A reforma prevê que o idoso comece a receber o benefício aos 60 anos. No entanto, teria direito a apenas R$ 400. Somente quando o idoso de baixa renda completasse 70 anos teria direito ao salário mínimo.

O presidente da Câmara, Rodrigo Maia (DEM-RJ), já afirmou que dificilmente a mudança no BPC será aprovada pelos congressistas. O secretário especial de Previdência e Trabalho, Rogério Marinho, sinalizou que o governo poderia aceitar que a mudança no BPC fosse opcional. Ou seja, o idoso poderia optar entre começar a receber aos 60 anos por um valor menor ou ter direito a um salário mínimo quando completasse 65 anos.

APOSENTADORIA RURAL

Atualmente, para ter direito a aposentadoria rural, é preciso comprovar 15 anos de atividade no setor, mesmo sem que o trabalhador tenha feito contribuição ao INSS.

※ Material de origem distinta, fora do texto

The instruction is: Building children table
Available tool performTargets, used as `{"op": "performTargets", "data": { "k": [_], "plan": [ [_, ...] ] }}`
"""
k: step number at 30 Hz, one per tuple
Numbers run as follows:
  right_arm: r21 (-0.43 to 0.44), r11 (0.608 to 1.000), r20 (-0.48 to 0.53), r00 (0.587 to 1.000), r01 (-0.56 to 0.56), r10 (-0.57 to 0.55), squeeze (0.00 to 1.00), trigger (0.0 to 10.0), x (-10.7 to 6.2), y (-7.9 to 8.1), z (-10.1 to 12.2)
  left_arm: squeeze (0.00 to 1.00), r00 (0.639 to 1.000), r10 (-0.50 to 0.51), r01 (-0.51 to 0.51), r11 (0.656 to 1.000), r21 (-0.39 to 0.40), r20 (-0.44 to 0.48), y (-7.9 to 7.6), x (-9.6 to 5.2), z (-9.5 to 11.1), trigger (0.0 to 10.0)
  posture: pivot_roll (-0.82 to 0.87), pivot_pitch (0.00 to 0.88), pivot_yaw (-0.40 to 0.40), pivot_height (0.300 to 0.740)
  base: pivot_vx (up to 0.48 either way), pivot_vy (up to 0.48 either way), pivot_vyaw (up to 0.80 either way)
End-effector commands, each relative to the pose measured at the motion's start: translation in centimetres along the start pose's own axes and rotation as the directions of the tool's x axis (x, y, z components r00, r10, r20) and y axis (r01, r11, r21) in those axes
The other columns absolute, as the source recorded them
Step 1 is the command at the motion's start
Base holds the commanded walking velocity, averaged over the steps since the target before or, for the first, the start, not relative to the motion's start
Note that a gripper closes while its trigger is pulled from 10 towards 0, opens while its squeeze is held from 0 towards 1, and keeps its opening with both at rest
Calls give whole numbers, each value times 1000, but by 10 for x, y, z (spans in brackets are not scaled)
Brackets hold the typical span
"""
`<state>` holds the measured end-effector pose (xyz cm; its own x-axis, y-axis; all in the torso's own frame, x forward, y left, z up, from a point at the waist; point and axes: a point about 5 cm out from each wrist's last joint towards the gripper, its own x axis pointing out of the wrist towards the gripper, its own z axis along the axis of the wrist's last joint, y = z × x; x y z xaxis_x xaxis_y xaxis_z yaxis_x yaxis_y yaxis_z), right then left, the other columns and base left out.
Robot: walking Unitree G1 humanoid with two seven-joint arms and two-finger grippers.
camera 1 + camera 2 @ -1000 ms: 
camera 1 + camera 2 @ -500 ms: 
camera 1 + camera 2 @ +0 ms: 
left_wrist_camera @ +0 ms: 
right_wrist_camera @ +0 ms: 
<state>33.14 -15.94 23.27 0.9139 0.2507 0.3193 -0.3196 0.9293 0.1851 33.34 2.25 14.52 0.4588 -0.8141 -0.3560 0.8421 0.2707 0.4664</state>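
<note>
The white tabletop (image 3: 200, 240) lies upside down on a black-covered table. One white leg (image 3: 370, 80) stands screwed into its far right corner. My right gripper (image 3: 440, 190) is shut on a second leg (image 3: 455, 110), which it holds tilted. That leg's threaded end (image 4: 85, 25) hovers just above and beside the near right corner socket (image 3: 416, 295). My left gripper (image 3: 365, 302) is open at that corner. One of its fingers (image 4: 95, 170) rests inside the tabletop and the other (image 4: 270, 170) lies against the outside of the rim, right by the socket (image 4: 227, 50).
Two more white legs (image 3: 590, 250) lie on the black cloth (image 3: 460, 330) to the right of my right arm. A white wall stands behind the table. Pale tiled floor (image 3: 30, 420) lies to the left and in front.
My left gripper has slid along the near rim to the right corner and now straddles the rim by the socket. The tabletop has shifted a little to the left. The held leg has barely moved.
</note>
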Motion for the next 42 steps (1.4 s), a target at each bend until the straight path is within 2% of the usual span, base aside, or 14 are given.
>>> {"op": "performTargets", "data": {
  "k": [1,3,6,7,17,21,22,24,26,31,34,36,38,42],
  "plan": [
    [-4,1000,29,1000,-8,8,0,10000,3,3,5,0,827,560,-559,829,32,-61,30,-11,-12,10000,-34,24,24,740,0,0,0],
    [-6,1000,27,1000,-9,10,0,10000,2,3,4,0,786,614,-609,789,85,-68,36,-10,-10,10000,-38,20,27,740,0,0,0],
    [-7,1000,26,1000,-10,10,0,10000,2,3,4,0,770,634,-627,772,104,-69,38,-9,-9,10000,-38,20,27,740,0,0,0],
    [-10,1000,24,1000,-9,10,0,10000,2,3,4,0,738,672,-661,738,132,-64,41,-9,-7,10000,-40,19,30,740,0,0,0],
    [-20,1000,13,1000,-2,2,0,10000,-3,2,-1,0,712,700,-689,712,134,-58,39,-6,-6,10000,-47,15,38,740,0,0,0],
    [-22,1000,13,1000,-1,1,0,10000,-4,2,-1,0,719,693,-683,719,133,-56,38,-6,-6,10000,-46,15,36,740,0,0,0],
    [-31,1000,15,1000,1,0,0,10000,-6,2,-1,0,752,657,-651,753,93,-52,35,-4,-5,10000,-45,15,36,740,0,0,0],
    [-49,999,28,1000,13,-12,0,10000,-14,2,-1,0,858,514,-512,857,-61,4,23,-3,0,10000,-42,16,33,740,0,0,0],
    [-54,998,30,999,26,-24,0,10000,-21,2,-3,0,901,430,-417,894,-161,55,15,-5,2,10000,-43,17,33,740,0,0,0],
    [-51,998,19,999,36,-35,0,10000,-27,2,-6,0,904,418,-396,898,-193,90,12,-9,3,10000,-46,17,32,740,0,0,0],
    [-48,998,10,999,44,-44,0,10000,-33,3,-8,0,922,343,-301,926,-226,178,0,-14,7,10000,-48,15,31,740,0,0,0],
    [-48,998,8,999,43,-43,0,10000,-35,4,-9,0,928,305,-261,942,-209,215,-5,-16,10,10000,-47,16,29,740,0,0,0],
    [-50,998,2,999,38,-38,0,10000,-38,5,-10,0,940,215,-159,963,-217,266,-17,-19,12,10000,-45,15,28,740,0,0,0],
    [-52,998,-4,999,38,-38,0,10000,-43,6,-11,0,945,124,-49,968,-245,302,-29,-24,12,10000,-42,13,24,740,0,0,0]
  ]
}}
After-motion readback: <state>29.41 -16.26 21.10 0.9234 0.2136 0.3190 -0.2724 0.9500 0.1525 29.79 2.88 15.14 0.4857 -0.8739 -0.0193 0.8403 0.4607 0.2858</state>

A reforma prevê a exigência de 20 anos de contribuição, que deverá ser no mínimo de R$ 600 por ano.

Hoje, o trabalhador rural pode se aposentar aos 60 anos (homens) e aos 55 (mulheres). A reforma aumenta a idade mínima para as mulheres para 60 anos, gradativamente.

As mudanças na aposentadoria rural sofrem grande resistência, sobretudo de parlamentares do Nordeste.

SERVIDORES

A categoria reclama de que a mudança para os servidores que ingressaram antes de 2003 seria muito abrupta. A proposta prevê que estes trabalhadores terão que de cumprir a idade mínima de 65 anos (para homens) e 62 anos (para mulheres) se quiserem manter o direito à integralidade (receber 100% do salário da ativa) e paridade (obter os mesmos reajustes aplicados a quem ainda não se aposentou).

O lobby do funcionalismo quer que seja criada uma regra de transição, com “pedágio”, para suavizar essas mudanças.

Há pressão também para que seja revisto o aumento nas alíquotas de contribuição à Previdência, que no caso dos servidores poderá chegar a 22% no texto da reforma.